Литература—один из ключевых участков идеологического фронта. И когда в нее с черного хода пытаются пробраться темные личности вроде Баевского, мало развести руками в горестном недоумении. Мало дожидаться, пока буржуазная пропаганда, выжав таких деятелей, как грязную тряпку, и потеряв к ним всякий интерес, выкинет их на свалку истории. Необходима активная, непримиримая борьба. Необходимо, чтобы свое веско слово тут сказал Советский Закон. И особенно важно это в наши дни в нынешней международной обстановке, когда миролюбивая Страна Советов взяла твердый курс на политическую и военную разрядку. Иные склонны смешивать этот курс с идеологическими компромиссами, забывая о том, что в сфере идеологии, как подчеркивал еще великий Ленин, у нас нет и не может быть никаких уступок буржуазному Западу. В этой сфере шли, идут и будут идти жесточайшие сражения. Советуем помнить об этом тем господам, которые рассчитывают поспекулировать на нашем стремлении к миру во всем мире».

Марк запихал скомканную газету обратно в сумку. Вместо созерцания выдохшегося пива на пожелтевшем пластмассовом столике надо было куда-то бежать, кого-то предупреждать, что-то делать... но Москва была в четырех тысячах километров, Литва еще дальше, да и сделать он не мог, в сущности, ровным счетом ничего. А через два часа, после окончания идиотского представления, его ждала работа.

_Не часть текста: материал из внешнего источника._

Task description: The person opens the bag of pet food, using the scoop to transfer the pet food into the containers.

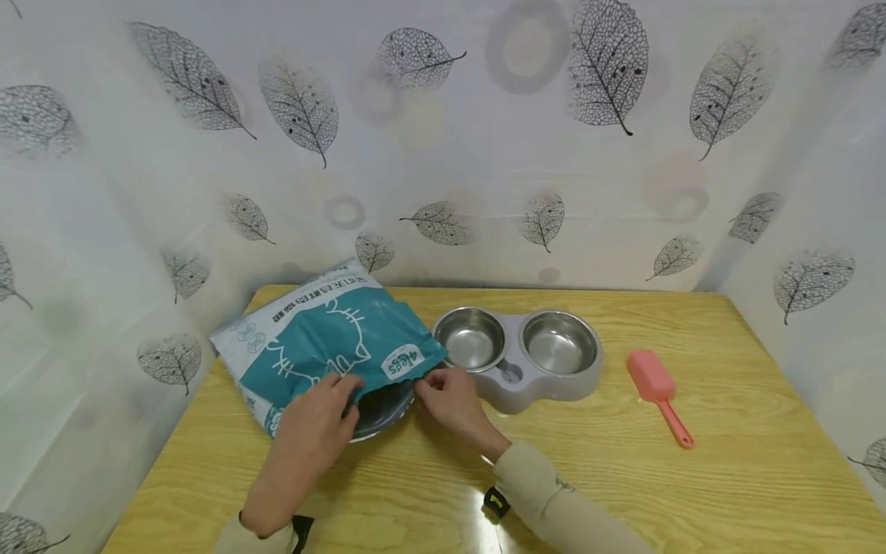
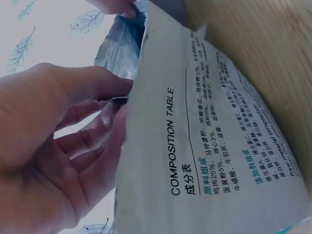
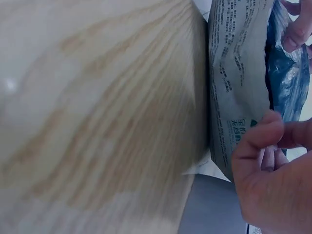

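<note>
A teal and silver-white pet food bag [image 1: 325,323] lies on the table with its mouth facing me. Its printed white side [image 2: 209,131] fills much of the left wrist view. The mouth [image 1: 381,412] gapes, showing shiny foil lining [image 3: 290,80] inside. With thumb and fingers, my left hand [image 1: 311,431] pinches the upper edge of the mouth. My right hand [image 1: 453,404] pinches the mouth at its right corner, fingers curled, close beside a grey double feeding bowl [image 1: 512,392].
Two round steel bowls sit in the grey holder, right of the bag. Farther right lies a pink scoop [image 1: 654,377], handle toward me. A leaf-patterned curtain [image 1: 443,154] rises behind the wooden table [image 1: 727,477] and along both sides.
</note>
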Motion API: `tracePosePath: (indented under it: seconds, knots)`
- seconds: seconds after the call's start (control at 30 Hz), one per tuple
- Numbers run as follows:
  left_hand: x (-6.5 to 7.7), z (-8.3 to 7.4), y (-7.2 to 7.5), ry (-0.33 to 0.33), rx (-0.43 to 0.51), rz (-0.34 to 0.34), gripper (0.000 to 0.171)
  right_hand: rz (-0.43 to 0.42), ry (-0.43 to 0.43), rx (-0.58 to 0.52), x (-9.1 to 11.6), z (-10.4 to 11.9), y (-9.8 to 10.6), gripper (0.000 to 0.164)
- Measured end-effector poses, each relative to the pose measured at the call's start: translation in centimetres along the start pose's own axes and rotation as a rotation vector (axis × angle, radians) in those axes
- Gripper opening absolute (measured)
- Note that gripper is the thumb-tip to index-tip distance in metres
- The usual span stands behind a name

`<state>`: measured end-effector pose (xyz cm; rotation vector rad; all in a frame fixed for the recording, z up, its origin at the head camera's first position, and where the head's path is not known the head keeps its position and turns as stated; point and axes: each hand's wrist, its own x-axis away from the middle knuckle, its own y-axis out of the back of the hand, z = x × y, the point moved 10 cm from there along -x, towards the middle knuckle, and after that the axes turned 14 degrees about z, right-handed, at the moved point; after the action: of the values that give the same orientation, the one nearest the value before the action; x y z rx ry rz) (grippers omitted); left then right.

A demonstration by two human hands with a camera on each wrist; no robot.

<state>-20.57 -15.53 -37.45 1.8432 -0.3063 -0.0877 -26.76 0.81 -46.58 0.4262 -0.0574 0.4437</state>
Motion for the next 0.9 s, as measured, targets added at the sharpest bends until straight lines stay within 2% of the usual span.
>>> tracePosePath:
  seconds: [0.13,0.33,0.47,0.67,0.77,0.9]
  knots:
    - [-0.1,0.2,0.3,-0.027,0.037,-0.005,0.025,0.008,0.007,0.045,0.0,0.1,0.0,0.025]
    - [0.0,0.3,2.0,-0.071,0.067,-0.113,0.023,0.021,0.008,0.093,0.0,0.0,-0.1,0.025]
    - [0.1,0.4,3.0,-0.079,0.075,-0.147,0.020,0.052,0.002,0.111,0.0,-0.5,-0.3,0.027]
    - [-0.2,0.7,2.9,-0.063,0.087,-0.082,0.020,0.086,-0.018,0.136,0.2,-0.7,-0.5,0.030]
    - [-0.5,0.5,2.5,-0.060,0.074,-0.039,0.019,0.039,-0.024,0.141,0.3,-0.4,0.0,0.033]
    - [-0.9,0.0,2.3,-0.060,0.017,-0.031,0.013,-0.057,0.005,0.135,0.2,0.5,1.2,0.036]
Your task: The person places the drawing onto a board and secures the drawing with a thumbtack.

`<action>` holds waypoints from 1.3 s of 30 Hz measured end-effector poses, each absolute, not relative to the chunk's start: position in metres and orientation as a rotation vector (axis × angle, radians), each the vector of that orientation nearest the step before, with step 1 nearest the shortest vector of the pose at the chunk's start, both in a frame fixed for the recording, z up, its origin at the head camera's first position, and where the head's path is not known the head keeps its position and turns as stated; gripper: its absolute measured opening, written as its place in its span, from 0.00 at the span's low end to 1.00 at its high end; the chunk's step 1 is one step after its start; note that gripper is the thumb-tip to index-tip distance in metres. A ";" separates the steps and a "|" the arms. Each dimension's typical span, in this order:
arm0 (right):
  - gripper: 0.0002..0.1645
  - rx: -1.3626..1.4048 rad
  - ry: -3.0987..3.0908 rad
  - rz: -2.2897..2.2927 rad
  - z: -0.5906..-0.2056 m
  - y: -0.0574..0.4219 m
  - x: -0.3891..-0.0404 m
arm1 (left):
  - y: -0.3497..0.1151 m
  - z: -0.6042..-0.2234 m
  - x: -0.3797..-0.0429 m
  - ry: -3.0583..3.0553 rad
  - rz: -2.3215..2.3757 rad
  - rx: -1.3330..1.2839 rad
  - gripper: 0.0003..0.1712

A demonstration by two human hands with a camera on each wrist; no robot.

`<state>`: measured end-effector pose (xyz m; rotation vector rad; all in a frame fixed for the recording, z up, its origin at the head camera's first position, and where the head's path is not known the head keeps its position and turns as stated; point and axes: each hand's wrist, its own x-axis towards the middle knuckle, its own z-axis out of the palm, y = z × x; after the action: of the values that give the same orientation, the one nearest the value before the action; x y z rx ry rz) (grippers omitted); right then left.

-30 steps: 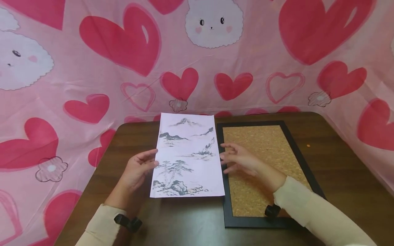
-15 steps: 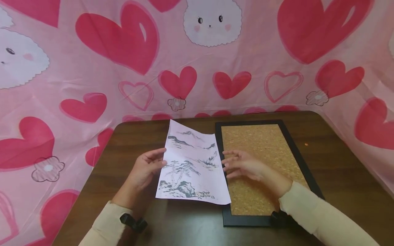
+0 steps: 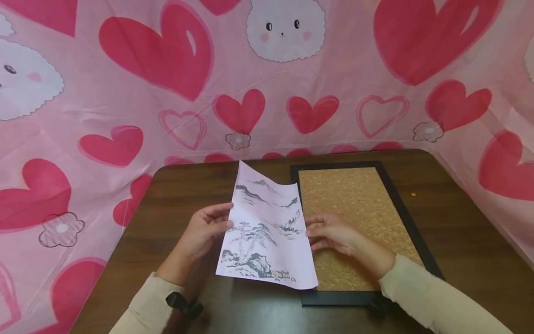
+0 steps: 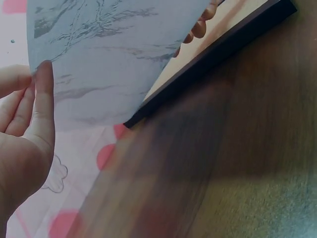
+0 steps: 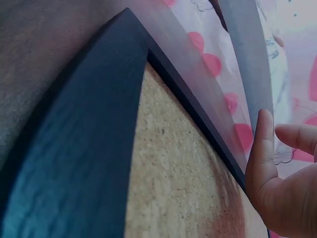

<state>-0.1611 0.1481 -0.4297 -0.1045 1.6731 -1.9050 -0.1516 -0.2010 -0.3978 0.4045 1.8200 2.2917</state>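
Observation:
A white sheet of paper [image 3: 267, 232] printed with a grey ink landscape of mountains and trees is held above the table, bowed along its length. My left hand [image 3: 204, 232] pinches its left edge, the thumb on the printed face. At the right edge my right hand [image 3: 335, 234] holds the paper between thumb and fingers; the right wrist view shows the thumb [image 5: 263, 144] against the margin. Beneath that hand lies a cork board [image 3: 350, 199] in a black frame [image 3: 404, 213], its left side partly hidden by the sheet.
The brown wooden table [image 3: 175, 185] bears everything. A small orange speck [image 3: 413, 194] lies right of the board. Pink cloth [image 3: 275, 79] with hearts and white animal faces hangs behind and at both sides.
The paper has shifted right and towards me, tilting and bowing as its far edge came lower. My left hand moved right with it; my right hand's fingers have come onto the right edge.

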 end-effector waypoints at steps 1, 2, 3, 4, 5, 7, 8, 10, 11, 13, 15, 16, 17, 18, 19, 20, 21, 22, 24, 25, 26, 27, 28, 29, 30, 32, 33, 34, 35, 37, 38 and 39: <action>0.31 -0.111 1.670 -1.907 -0.430 0.148 -0.160 | -0.200 -0.398 -0.151 1.821 2.289 0.416 0.23; 0.30 -0.113 1.670 -1.909 -0.430 0.149 -0.160 | -0.200 -0.398 -0.151 1.825 2.286 0.428 0.23; 0.30 -0.109 1.675 -1.913 -0.430 0.150 -0.159 | -0.199 -0.398 -0.150 1.827 2.285 0.432 0.23; 0.30 -0.105 1.685 -1.915 -0.430 0.151 -0.157 | -0.198 -0.399 -0.150 1.831 2.280 0.434 0.23; 0.30 -0.098 1.695 -1.923 -0.429 0.153 -0.156 | -0.197 -0.399 -0.150 1.835 2.274 0.434 0.23; 0.31 -0.068 1.726 -1.939 -0.427 0.158 -0.154 | -0.194 -0.399 -0.149 1.857 2.252 0.412 0.22; 0.31 -0.052 1.740 -1.947 -0.425 0.161 -0.152 | -0.192 -0.400 -0.149 1.874 2.237 0.396 0.23; 0.31 -0.027 1.771 -1.962 -0.421 0.168 -0.151 | -0.189 -0.401 -0.148 1.903 2.199 0.355 0.24; 0.31 -0.017 1.785 -1.970 -0.420 0.172 -0.151 | -0.186 -0.402 -0.148 1.916 2.181 0.337 0.26; 0.31 -0.002 1.820 -1.975 -0.417 0.179 -0.152 | -0.181 -0.404 -0.148 1.942 2.148 0.301 0.28; 0.31 0.010 1.865 -1.972 -0.415 0.187 -0.152 | -0.175 -0.406 -0.148 1.952 2.120 0.287 0.30; 0.31 0.015 1.888 -1.965 -0.414 0.191 -0.152 | -0.172 -0.408 -0.149 1.952 2.110 0.282 0.31; 0.32 0.020 1.911 -1.957 -0.413 0.195 -0.152 | -0.169 -0.410 -0.149 1.951 2.105 0.272 0.31; 0.32 0.020 1.933 -1.946 -0.412 0.198 -0.151 | -0.166 -0.413 -0.150 1.951 2.099 0.263 0.31; 0.32 0.023 1.958 -1.934 -0.412 0.202 -0.150 | -0.162 -0.416 -0.151 1.945 2.094 0.250 0.31; 0.33 0.031 1.975 -1.925 -0.411 0.206 -0.149 | -0.159 -0.418 -0.152 1.939 2.091 0.237 0.30; 0.33 0.034 1.988 -1.916 -0.411 0.210 -0.149 | -0.156 -0.421 -0.153 1.937 2.084 0.228 0.29; 0.34 0.036 2.003 -1.906 -0.411 0.214 -0.148 | -0.152 -0.424 -0.154 1.934 2.079 0.209 0.28; 0.34 0.041 2.031 -1.889 -0.411 0.222 -0.148 | -0.145 -0.427 -0.155 1.928 2.067 0.189 0.26; 0.34 0.042 2.039 -1.883 -0.412 0.227 -0.148 | -0.141 -0.429 -0.156 1.924 2.062 0.183 0.26; 0.34 0.034 2.046 -1.877 -0.413 0.231 -0.148 | -0.138 -0.430 -0.157 1.926 2.051 0.178 0.25; 0.34 0.022 2.051 -1.867 -0.414 0.235 -0.148 | -0.134 -0.431 -0.158 1.925 2.043 0.174 0.25; 0.34 0.010 2.056 -1.855 -0.414 0.239 -0.148 | -0.130 -0.432 -0.158 1.920 2.040 0.166 0.24; 0.33 0.003 2.054 -1.849 -0.415 0.242 -0.148 | -0.126 -0.433 -0.159 1.919 2.036 0.168 0.24; 0.33 0.004 2.049 -1.845 -0.415 0.246 -0.148 | -0.122 -0.434 -0.160 1.919 2.033 0.172 0.24; 0.33 0.012 2.043 -1.832 -0.415 0.253 -0.147 | -0.114 -0.436 -0.161 1.929 2.020 0.180 0.23; 0.33 0.022 2.037 -1.830 -0.414 0.256 -0.146 | -0.109 -0.437 -0.162 1.930 2.016 0.186 0.23; 0.33 0.034 2.036 -1.828 -0.414 0.260 -0.145 | -0.105 -0.437 -0.162 1.935 2.009 0.191 0.23; 0.34 0.046 2.038 -1.828 -0.414 0.263 -0.144 | -0.101 -0.438 -0.163 1.941 2.000 0.196 0.22; 0.34 0.054 2.045 -1.826 -0.413 0.270 -0.143 | -0.092 -0.440 -0.163 1.952 1.980 0.203 0.22; 0.34 0.053 2.050 -1.828 -0.413 0.273 -0.142 | -0.088 -0.440 -0.164 1.959 1.974 0.211 0.22; 0.33 0.047 2.058 -1.828 -0.412 0.277 -0.141 | -0.083 -0.441 -0.164 1.956 1.973 0.216 0.21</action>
<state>-0.1412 0.2769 -0.4125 0.0471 2.0577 -1.8279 -0.1643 -0.0835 -0.4412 0.2157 1.9556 1.9730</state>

Он зажмурился и тихо-тихо, почти незаметно, застонал.

— Решил всех перехитрить?—засмеялась у него за спиной Клэр.—Я тоже не смогла больше. Постой... погоди... что с тобой?

— Неприятности.

— Из-за меня?

— Это еще впереди. На,—он расправил газетный лист,—читай. Читай, читай, черт подери! Мне добавить нечего...

— Боже мой,—она отложила газету,—какая подлость! Но здесь же все вранье, Марк! На этого автора можно в суд подать, за клевету.

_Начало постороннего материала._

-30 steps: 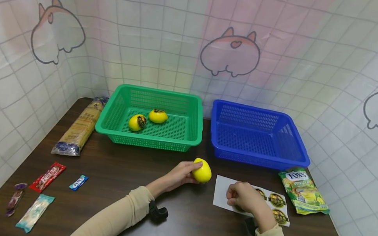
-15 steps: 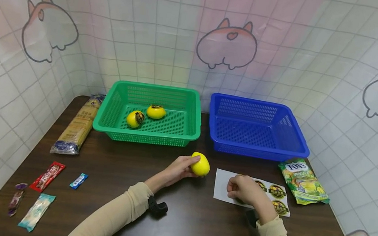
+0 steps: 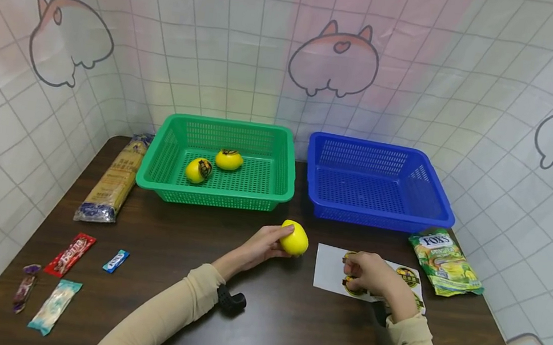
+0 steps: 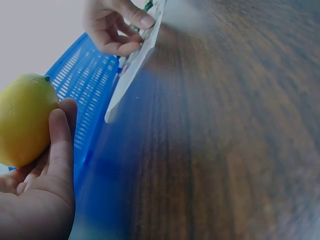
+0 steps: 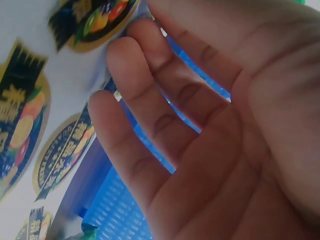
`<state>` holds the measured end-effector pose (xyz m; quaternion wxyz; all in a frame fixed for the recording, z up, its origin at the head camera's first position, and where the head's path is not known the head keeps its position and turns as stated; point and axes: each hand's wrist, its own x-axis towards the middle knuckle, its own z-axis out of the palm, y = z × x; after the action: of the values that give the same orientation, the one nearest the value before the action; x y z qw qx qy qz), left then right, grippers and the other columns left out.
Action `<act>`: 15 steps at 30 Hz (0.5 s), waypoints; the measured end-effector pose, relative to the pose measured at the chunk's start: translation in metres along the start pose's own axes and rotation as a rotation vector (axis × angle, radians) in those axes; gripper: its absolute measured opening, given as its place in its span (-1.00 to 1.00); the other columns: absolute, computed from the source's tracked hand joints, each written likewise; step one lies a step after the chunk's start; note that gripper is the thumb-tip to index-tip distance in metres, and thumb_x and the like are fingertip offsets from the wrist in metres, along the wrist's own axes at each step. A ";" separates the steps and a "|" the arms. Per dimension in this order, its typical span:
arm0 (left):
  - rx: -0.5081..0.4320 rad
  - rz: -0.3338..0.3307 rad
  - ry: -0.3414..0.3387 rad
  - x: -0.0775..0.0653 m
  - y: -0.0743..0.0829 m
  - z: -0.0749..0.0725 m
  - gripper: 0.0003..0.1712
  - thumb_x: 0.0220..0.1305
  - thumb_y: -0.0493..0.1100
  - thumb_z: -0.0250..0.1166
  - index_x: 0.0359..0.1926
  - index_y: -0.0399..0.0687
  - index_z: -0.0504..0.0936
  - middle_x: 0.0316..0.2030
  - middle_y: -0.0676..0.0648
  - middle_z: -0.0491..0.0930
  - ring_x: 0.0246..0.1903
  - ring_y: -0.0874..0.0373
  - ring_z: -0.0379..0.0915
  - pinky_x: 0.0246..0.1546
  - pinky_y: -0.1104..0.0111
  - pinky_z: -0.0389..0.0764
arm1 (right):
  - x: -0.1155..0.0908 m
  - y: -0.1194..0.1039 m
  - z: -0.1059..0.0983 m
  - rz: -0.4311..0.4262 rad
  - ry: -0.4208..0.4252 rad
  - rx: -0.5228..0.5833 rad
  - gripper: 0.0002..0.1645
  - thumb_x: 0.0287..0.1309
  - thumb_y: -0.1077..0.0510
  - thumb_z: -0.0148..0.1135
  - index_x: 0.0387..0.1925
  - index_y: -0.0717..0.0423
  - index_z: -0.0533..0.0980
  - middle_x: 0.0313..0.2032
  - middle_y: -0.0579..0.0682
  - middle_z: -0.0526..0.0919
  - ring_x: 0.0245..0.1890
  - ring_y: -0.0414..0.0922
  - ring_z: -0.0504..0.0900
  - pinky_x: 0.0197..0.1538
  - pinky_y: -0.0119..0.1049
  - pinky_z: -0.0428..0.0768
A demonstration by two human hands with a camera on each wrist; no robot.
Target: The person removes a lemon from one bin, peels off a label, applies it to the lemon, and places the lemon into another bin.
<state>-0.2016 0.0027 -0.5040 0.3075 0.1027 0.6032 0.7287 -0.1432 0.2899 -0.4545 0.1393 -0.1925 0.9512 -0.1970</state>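
Observation:
My left hand (image 3: 263,247) grips a plain yellow lemon (image 3: 296,241), raised over the table, with the thumb on its near side; in the left wrist view the fingers support the lemon (image 4: 25,122) from below. To the right, my right hand (image 3: 374,275) is bent over a white sheet (image 3: 328,271) of round black-and-gold stickers (image 3: 407,276). Its thumb and forefinger are right at the sheet. Close up in the right wrist view, the fingertips of the right hand (image 5: 185,135) lie beside the stickers (image 5: 22,120); I cannot tell whether they pinch one.
Behind the hands stand a green basket (image 3: 214,192) with two stickered lemons (image 3: 228,160) and a blue basket (image 3: 380,215). A Fox's candy bag (image 3: 445,265) lies right. At left are a noodle pack (image 3: 116,179) and several wrapped sweets (image 3: 71,254).
My right hand has shifted a little to the right along the sheet, uncovering stickers near its fingertips. The left hand keeps hold of the lemon; the head view has tilted down slightly, then back up.

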 end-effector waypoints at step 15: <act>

— У суда теперь других забот хватит. Андрея могут забрать с минуты на минуту, если уже не забрали, конечно. Или если не произойдет чудо. Господи, пытался же я, старался, ну почему, почему?

— Слушай, Марк...

— Да?

— Кто же мог написать это? Что за скот?

— Там есть подпись, Клэр.

— Нет. Подписано «Литератор».

— Вот именно. Это псевдоним моего будущего тестя, милая. Если, конечно, он теперь когда-нибудь станет моим тестем.